Description of the task
Nothing but the exact text of the entries should appear in your answer; pictures stay out.
The data Start Marker
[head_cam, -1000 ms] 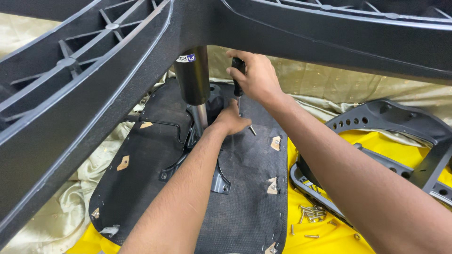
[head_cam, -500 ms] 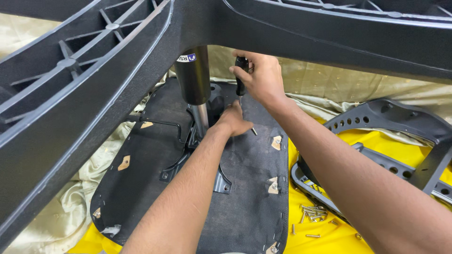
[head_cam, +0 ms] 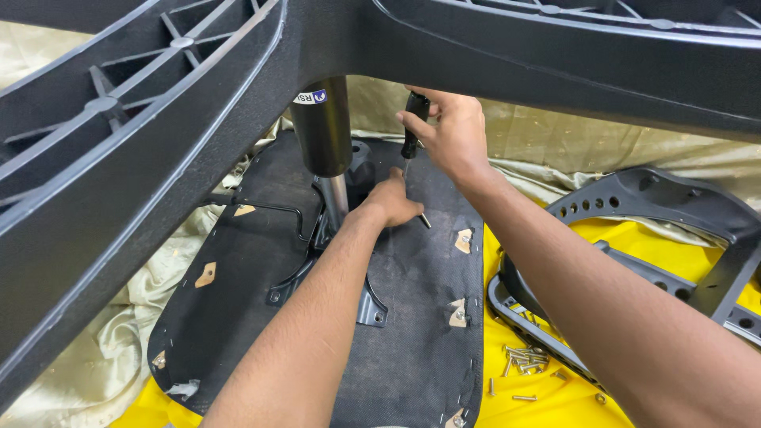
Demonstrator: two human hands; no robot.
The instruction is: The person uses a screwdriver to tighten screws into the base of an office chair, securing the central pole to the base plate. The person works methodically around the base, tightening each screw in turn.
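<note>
right hand [head_cam: 450, 133] grips a black-handled screwdriver [head_cam: 413, 127] upright beside the gas-lift cylinder [head_cam: 323, 127]; left hand [head_cam: 394, 202] rests on the upturned chair seat [head_cam: 261, 261] at its tip, screws [head_cam: 525, 361] lying right of the seat.

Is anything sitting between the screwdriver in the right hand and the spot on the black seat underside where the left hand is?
Nothing visible does. The right hand grips the screwdriver upright, its shaft running straight down to the left hand on the seat underside. The gas-lift column stands beside them, not between.
</note>
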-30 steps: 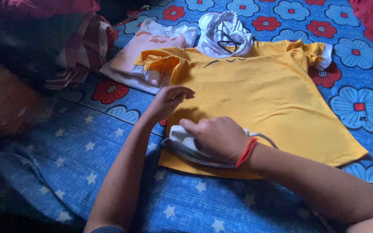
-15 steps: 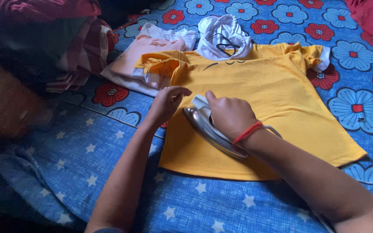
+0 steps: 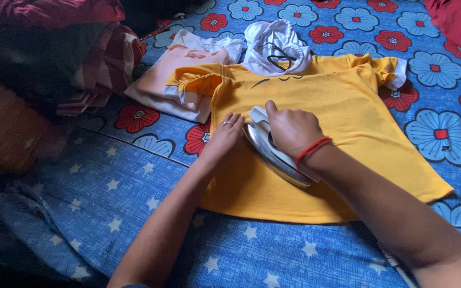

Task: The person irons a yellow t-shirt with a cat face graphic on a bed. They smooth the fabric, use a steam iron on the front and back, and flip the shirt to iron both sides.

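Right hand (image 3: pixel 293 129) clenched over the handle of a clothes iron (image 3: pixel 273 153), knuckles up, thumb side toward the collar, wrist bent slightly, a red thread band (image 3: pixel 312 149) around the wrist. Iron sits soleplate-down on the yellow shirt (image 3: pixel 342 122), at its left-middle part, nose pointing toward the collar, metal edge showing on the hand's left side. Right forearm comes in from the lower right corner, angled across the shirt hem. Left hand (image 3: pixel 224 140) lies flat, palm down, fingers together and released, pressing the shirt fabric just beside the iron's left edge; a ring (image 3: pixel 227 124) on one finger. Left forearm runs up from the bottom centre. Shirt spread flat on a blue sheet (image 3: pixel 108 192) with stars and red and blue flowers. White hood (image 3: pixel 274 45) bunched at the collar. Folded pink and white garment (image 3: pixel 182 74) just beside the shirt's left sleeve. Dark and red clothes pile (image 3: pixel 54 48) at the upper left, blurred.
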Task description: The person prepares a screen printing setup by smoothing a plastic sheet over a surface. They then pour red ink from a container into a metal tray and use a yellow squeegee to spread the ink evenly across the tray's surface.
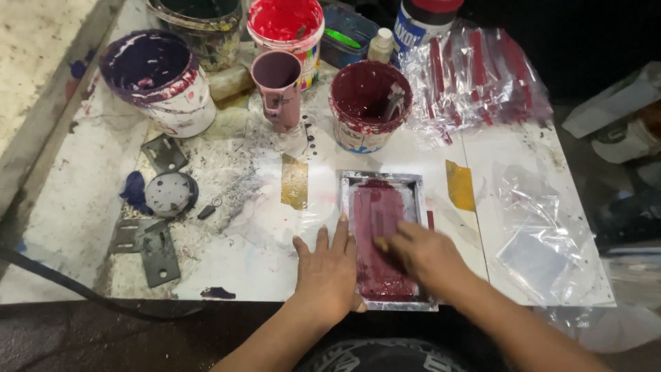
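Both hands (pixel 375 265) on maroon-inked tray (pixel 385 238)

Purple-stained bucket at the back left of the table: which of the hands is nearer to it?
Left. The left hand lies flat beside the metal tray, on the side towards the purple-stained bucket. The right hand rests inside the tray, farther away.

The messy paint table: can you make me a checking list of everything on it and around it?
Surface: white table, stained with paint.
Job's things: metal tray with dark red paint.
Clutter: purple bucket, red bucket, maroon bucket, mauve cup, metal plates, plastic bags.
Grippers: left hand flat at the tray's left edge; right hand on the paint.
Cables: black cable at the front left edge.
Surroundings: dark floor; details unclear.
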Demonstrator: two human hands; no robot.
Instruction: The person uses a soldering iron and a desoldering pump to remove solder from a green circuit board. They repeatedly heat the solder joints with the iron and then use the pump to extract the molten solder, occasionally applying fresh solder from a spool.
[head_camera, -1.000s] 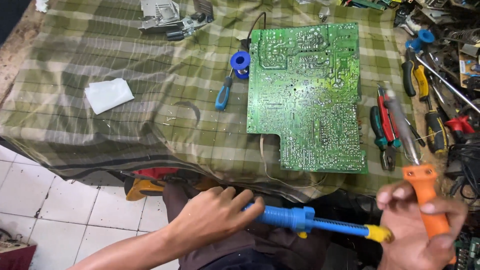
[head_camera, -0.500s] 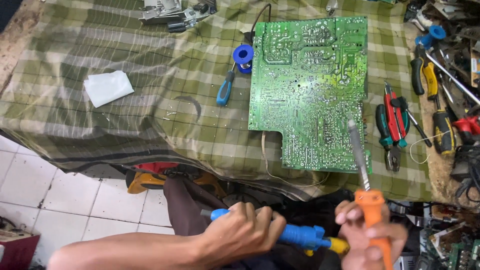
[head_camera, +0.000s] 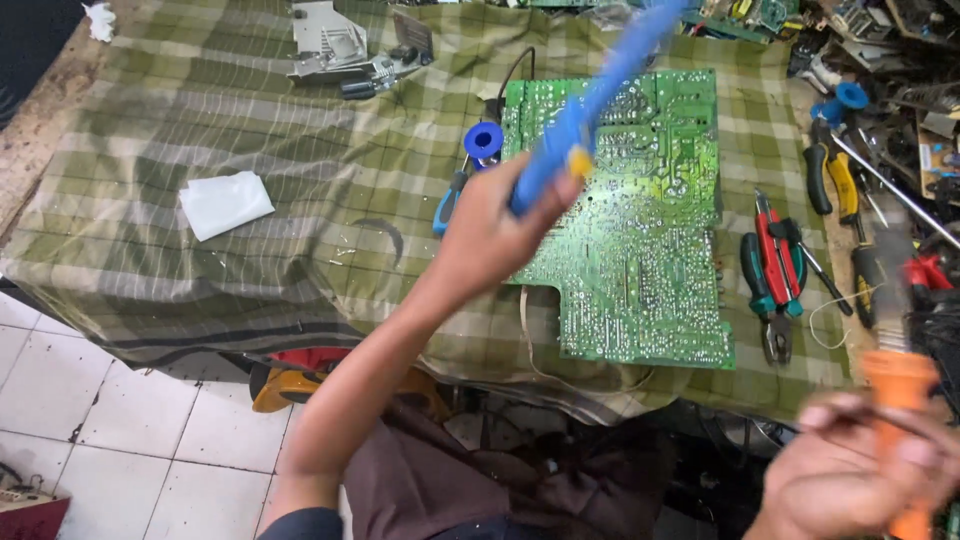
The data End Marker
Response area
[head_cam, -1000 ms] 
[head_cam, -500 ms] 
[head_cam, +0 ms] 
Demonstrator: two human hands; no robot.
The instruction is: The person uses a screwdriver to tighten screws into the base of an office chair, securing the central pole to the base plate. The person works methodically around the base, tightening each screw in turn.
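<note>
right hand [head_cam: 450, 133] grips a black-handled screwdriver [head_cam: 413, 127] upright beside the gas-lift cylinder [head_cam: 323, 127]; left hand [head_cam: 394, 202] rests on the upturned chair seat [head_cam: 261, 261] at its tip, screws [head_cam: 525, 361] lying right of the seat.

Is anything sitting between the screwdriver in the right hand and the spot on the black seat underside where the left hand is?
Nothing visible does. The right hand grips the screwdriver upright, its shaft running straight down to the left hand on the seat underside. The gas-lift column stands beside them, not between.
</note>
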-30 steps: 
-15 steps: 
+0 steps: 

Task: The person irons a yellow t-shirt with a cat face graphic on a bed. They smooth the fabric, use a steam iron on the front and back, and flip the shirt to iron both sides.

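Right hand (image 3: pixel 293 129) clenched over the handle of a clothes iron (image 3: pixel 273 153), knuckles up, thumb side toward the collar, wrist bent slightly, a red thread band (image 3: pixel 312 149) around the wrist. Iron sits soleplate-down on the yellow shirt (image 3: pixel 342 122), at its left-middle part, nose pointing toward the collar, metal edge showing on the hand's left side. Right forearm comes in from the lower right corner, angled across the shirt hem. Left hand (image 3: pixel 224 140) lies flat, palm down, fingers together and released, pressing the shirt fabric just beside the iron's left edge; a ring (image 3: pixel 227 124) on one finger. Left forearm runs up from the bottom centre. Shirt spread flat on a blue sheet (image 3: pixel 108 192) with stars and red and blue flowers. White hood (image 3: pixel 274 45) bunched at the collar. Folded pink and white garment (image 3: pixel 182 74) just beside the shirt's left sleeve. Dark and red clothes pile (image 3: pixel 54 48) at the upper left, blurred.
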Task description: The person prepares a screen printing setup by smoothing a plastic sheet over a surface. They then pour red ink from a container into a metal tray and use a yellow squeegee to spread the ink evenly across the tray's surface.
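Both hands (pixel 375 265) on maroon-inked tray (pixel 385 238)

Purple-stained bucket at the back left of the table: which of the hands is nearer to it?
Left. The left hand lies flat beside the metal tray, on the side towards the purple-stained bucket. The right hand rests inside the tray, farther away.

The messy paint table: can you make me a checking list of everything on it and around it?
Surface: white table, stained with paint.
Job's things: metal tray with dark red paint.
Clutter: purple bucket, red bucket, maroon bucket, mauve cup, metal plates, plastic bags.
Grippers: left hand flat at the tray's left edge; right hand on the paint.
Cables: black cable at the front left edge.
Surroundings: dark floor; details unclear.
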Demonstrator: two human hands; no robot.
Instruction: The person uses a soldering iron and a desoldering pump to remove solder from a green circuit board. They repeatedly heat the solder joints with the iron and then use the pump to extract the molten solder, occasionally applying fresh solder from a spool.
[head_camera, -1.000s] 
[head_camera, -0.500s] 
[head_camera, +0.000s] 

No more work is left in this exercise.